GIRLS as young as six are sending "sexts"amid a near 200 per cent rise in explicit texts sent by children during lockdown, shocking new research has found.
It comes as parents were offered a million free downloads of a cyber safety app available through the Government website.
The new research found that the amount of "sexts" typed out by children in the UK had risen by 183% during lockdown compared to before measures were imposed.
This included a 55 per cent rise in "sexts" drafted during normal school hours, startup SafeToNet said.
The company has developed a safeguarding app which examines what children are typing in real-time and stops potentially harmful messages from being sent.
Parents will then be sent a "high risk" notification if there is a serious concern detected in one of the messages.
The firm analysed 70 million messages sent by children, and found that eleven-year-old girls and 13-year-old boys were attempting to send the highest proportion of 'sexts' and messages labelled as cyber-bullying.
But the app also stopped messages being sent from girls as young as six and boys aged nine.
Cyberbulling messages dropped as schools were closed during the coronavirus lockdown, the research found, but have risen sharply on Sunday evenings with the phased return of some year groups.
The number of aggressive messages detected and stopped has risen 47% since lockdown measures started to be lifted, the data shows.
App founder Richard Pursey, 58, said he had been "scarred" viewing some of the material children were sending online.
The dad of four mentioned that – among the content shared by British children – he had seen a video of a man blowing his head off with an automatic rifle.

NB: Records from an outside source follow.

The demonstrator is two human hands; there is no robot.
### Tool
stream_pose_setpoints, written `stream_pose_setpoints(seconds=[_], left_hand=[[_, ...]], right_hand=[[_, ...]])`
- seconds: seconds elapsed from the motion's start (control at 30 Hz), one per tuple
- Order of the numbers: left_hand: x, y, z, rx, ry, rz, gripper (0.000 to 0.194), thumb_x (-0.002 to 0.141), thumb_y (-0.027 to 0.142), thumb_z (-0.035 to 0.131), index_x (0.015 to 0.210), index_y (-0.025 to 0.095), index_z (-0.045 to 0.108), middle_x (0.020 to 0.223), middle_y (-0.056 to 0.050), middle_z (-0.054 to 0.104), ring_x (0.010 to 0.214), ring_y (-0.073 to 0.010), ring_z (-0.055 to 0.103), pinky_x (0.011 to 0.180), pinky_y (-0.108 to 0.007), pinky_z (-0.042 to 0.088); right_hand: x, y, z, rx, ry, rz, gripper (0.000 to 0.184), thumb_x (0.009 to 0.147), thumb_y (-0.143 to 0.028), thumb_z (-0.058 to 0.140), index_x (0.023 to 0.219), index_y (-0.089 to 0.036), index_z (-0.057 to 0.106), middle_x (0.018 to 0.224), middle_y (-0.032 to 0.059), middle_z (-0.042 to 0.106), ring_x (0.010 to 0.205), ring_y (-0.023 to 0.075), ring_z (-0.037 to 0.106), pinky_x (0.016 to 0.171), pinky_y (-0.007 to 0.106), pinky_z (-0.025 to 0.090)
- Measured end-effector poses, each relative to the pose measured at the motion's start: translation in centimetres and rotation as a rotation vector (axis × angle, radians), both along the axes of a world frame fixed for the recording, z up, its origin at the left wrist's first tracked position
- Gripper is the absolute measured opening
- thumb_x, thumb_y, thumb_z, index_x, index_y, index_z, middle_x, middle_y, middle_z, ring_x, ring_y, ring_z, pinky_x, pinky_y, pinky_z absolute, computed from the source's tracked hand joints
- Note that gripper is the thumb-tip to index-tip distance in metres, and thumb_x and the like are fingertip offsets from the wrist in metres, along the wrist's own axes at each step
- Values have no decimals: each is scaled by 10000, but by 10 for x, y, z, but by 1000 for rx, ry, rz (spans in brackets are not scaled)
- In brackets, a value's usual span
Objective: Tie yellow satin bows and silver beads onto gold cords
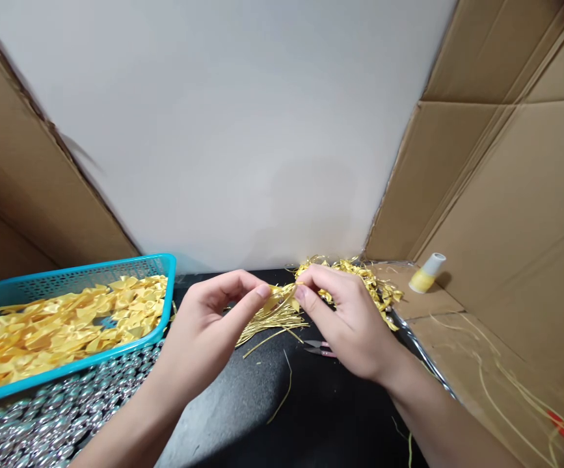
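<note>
Between my two hands, above the black table, is a small yellow ribbon bow [280, 294]. My left hand [218, 318] pinches its left side between thumb and forefinger. With thumb and forefinger closed at its right side, my right hand [343, 312] grips the bow and what looks like a thin gold cord. Fingertips hide part of the bow. Just below lies a bundle of gold cords [274, 323]. Thread snips [319, 349] rest on the table beneath my right hand, their handles partly covered by it.
At left stands a turquoise basket [172, 286] of yellow bows [67, 325], with many shiny silver beads [67, 406] in front. Behind my right hand is a pile of gold bows with cords [374, 286]. A yellow thread spool [427, 273] stands on cardboard at right. Cardboard walls [496, 162] flank the table.
</note>
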State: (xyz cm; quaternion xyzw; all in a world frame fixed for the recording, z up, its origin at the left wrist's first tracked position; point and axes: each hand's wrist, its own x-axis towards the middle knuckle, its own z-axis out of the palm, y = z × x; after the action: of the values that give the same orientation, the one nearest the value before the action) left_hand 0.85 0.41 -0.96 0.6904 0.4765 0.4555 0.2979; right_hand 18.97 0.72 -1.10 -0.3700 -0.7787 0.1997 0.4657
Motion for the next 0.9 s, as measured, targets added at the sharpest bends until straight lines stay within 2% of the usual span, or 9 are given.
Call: stream_pose_setpoints(seconds=[0.17,0.27,0.37,0.47,0.57,0.73,0.9], left_hand=[[0,0,0,24,-12,30,268,848,364,577,642,195,607,591,33,581,577,-115,520,533,-211,407],[0,0,-1,50,22,68,264,849,369,569,653,194,598,593,34,569,571,-116,507,529,-220,396],[1,-2,-2,113,89,116,252,849,365,572,665,195,598,606,32,576,581,-122,505,546,-235,396],[2,-4,-2,172,153,108,227,853,344,578,683,198,616,625,30,609,601,-127,526,575,-245,406],[1,-6,-2,190,162,79,229,865,332,571,680,203,611,618,40,601,592,-118,515,576,-237,401],[-2,-6,0,122,84,29,210,881,344,554,725,215,610,644,45,591,620,-115,512,572,-213,403],[-1,-4,2,76,6,6,229,872,356,558,703,211,612,620,41,571,593,-109,484,536,-193,392]], right_hand=[[2,5,-2,-20,6,-2,221,923,-183,477,716,-182,555,656,-41,553,621,89,499,600,234,374],[0,3,-4,122,23,-136,54,838,-156,582,792,-183,571,717,-35,569,689,104,524,668,254,385],[-2,0,-5,263,-21,-217,162,752,-209,689,834,-178,553,761,-25,567,737,128,529,715,288,367],[-2,-1,-7,314,-167,-208,126,849,-277,612,794,-177,559,737,-17,586,709,133,520,718,317,321],[0,3,-8,305,-230,-186,231,938,-213,459,733,-173,556,675,-19,565,654,120,493,698,319,294],[1,7,-8,290,-75,-159,237,927,-177,464,711,-164,561,619,-35,518,598,97,457,666,296,297],[-1,7,-9,312,-24,-173,237,915,-156,486,688,-162,554,591,-47,502,565,85,436,650,290,294]])
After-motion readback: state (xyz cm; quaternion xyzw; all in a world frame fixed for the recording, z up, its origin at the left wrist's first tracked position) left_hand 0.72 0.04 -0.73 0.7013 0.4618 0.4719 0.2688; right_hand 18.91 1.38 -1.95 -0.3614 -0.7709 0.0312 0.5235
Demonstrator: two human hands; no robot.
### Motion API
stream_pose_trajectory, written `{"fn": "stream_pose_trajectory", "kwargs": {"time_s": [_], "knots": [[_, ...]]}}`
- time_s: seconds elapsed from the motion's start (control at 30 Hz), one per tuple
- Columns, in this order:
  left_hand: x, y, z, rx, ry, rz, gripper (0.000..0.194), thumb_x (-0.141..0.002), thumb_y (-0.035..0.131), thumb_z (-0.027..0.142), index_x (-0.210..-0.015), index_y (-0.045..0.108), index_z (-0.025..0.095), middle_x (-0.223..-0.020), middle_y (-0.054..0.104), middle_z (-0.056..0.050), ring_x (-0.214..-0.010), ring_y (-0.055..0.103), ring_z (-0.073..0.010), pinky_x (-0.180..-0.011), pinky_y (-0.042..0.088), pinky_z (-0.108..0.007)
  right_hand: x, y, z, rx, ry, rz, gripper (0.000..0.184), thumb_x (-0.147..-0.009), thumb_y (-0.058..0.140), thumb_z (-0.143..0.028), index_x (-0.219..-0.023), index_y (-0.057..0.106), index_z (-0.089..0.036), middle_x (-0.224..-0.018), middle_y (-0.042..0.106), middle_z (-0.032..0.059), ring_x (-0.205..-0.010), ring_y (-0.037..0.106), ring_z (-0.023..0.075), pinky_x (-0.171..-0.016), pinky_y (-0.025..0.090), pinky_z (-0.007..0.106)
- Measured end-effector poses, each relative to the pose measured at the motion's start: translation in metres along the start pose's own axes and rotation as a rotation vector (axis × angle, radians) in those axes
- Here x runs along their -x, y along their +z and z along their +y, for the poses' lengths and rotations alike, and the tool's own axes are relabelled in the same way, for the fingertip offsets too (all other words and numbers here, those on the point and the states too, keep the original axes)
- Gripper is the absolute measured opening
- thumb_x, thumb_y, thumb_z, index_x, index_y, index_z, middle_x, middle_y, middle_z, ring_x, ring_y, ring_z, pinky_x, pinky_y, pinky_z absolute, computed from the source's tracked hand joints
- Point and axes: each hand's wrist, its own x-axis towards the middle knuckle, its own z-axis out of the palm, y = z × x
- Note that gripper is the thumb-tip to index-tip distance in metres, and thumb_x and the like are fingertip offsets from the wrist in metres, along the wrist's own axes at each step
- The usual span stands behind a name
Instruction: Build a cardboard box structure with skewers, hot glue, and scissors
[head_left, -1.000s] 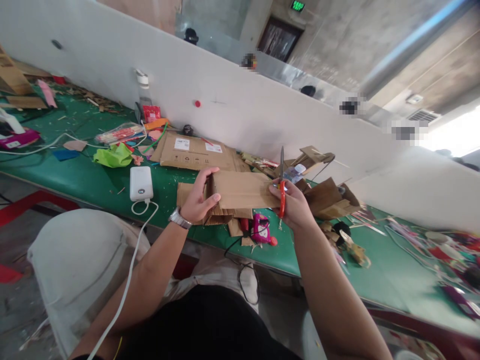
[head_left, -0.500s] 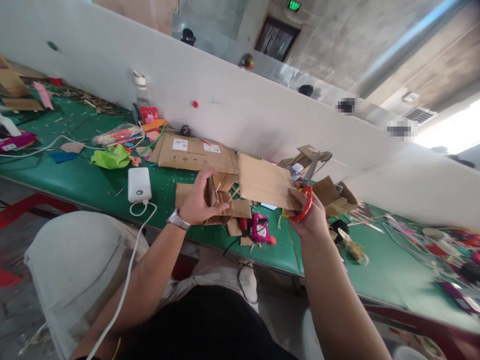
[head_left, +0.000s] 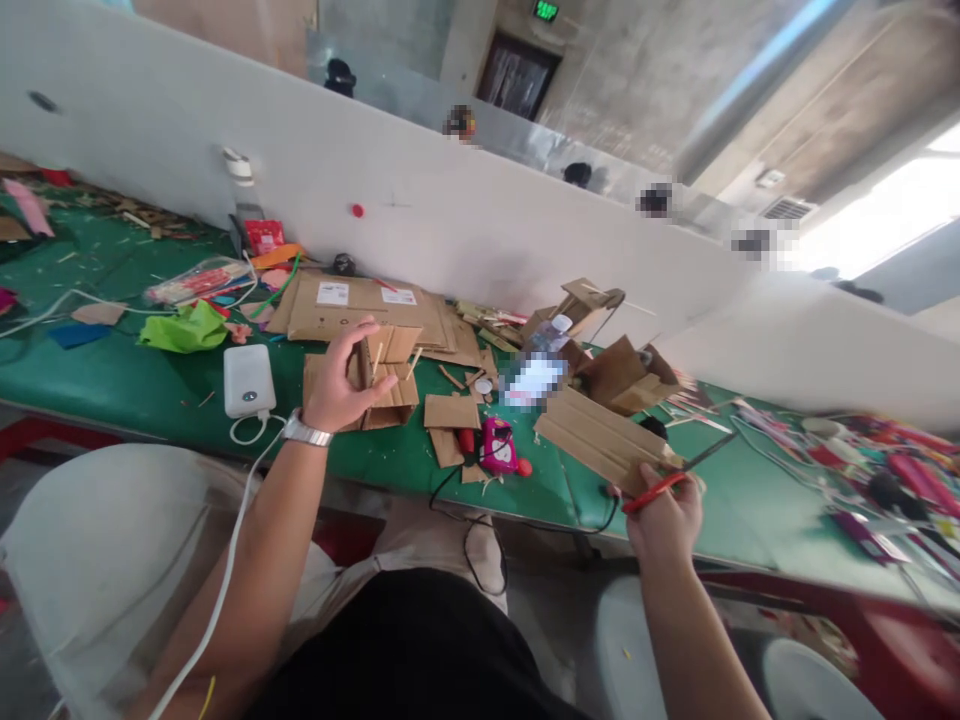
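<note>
My left hand (head_left: pixel 337 388) grips the left side of a small cardboard structure (head_left: pixel 395 392), thumb and fingers bent round its edge. Thin wooden sticks (head_left: pixel 414 364) poke up out of that structure, which is at the table's near side. Off to the right, my right hand (head_left: pixel 667 520) is closed on red-handled scissors (head_left: pixel 654 492), their blades pointing up and right. The same hand holds a cardboard piece (head_left: pixel 600 437), ridged on its upper face, that slants away to the left. Some of the right fingers are hidden under the card and handles.
A white power bank (head_left: pixel 249 382) with a cable lies left. Flattened cardboard (head_left: pixel 360 308) rests behind the structure. A glowing phone (head_left: pixel 534 380), a pink glue-gun-like device (head_left: pixel 499 446) and a cardboard scrap (head_left: pixel 451 411) lie between my hands. A white partition (head_left: pixel 450 235) runs along the back.
My right hand has moved right and down with the scissors and cardboard piece, away from the structure. The piece has turned, its ridged face now showing. My left hand still holds the structure.
</note>
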Motion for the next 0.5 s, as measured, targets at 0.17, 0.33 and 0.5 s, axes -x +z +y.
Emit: {"fn": "stream_pose_trajectory", "kwargs": {"time_s": [0.17,0.33,0.5], "knots": [[0.003,0.002,-0.006,0.003,-0.073,-0.009,0.071,-0.093,0.078,0.049,-0.155,0.054,0.025,-0.171,0.047,-0.017,-0.159,0.046,-0.0362,-0.131,0.041,-0.06,-0.006,-0.036,0.015,0.083,0.028,0.108,0.069,-0.043,0.093,-0.04,-0.1,0.059,-0.023,-0.077,0.061,-0.0056,-0.061,0.056,0.0107,-0.042,0.044,0.017],[0.002,-0.002,0.004,-0.05,-0.063,0.029,0.071,-0.097,0.074,0.05,-0.159,0.051,0.025,-0.172,0.046,-0.016,-0.162,0.041,-0.0347,-0.134,0.034,-0.059,0.009,-0.042,0.012,0.04,0.059,0.093,0.071,-0.044,0.094,-0.042,-0.103,0.057,-0.025,-0.081,0.063,-0.0053,-0.062,0.06,0.0132,-0.045,0.047,0.02],[-0.002,0.002,0.041,-0.146,0.106,0.296,0.053,-0.1,0.066,0.05,-0.146,0.061,0.022,-0.16,0.056,-0.016,-0.159,0.043,-0.0366,-0.134,0.032,-0.062,0.043,-0.022,-0.004,-0.055,-0.022,-0.028,0.064,-0.053,0.097,-0.043,-0.102,0.058,-0.026,-0.09,0.064,-0.0054,-0.07,0.061,0.0117,-0.058,0.05,0.022]]}}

Parents will be able to download the new app for free from the government website from today.
Authorities were urged to look into the issue prior to lockdown, with statistics from December showing that more than 6,000 youngsters under the age of 14 have been quizzed by officers for sending indecent images over the past three years.
The data, published by the Guardian, revealed there has been 306 cases of children under the age of 10 taking part in 'sexting' since 2017.
The app stores no data on the cloud platform, meaning nobody ever sees what the child is typing or what they are seeing.
The user is also kept anonymous.
Children who are feeling anxious or upset will also be directed to wellbeing resources by the app.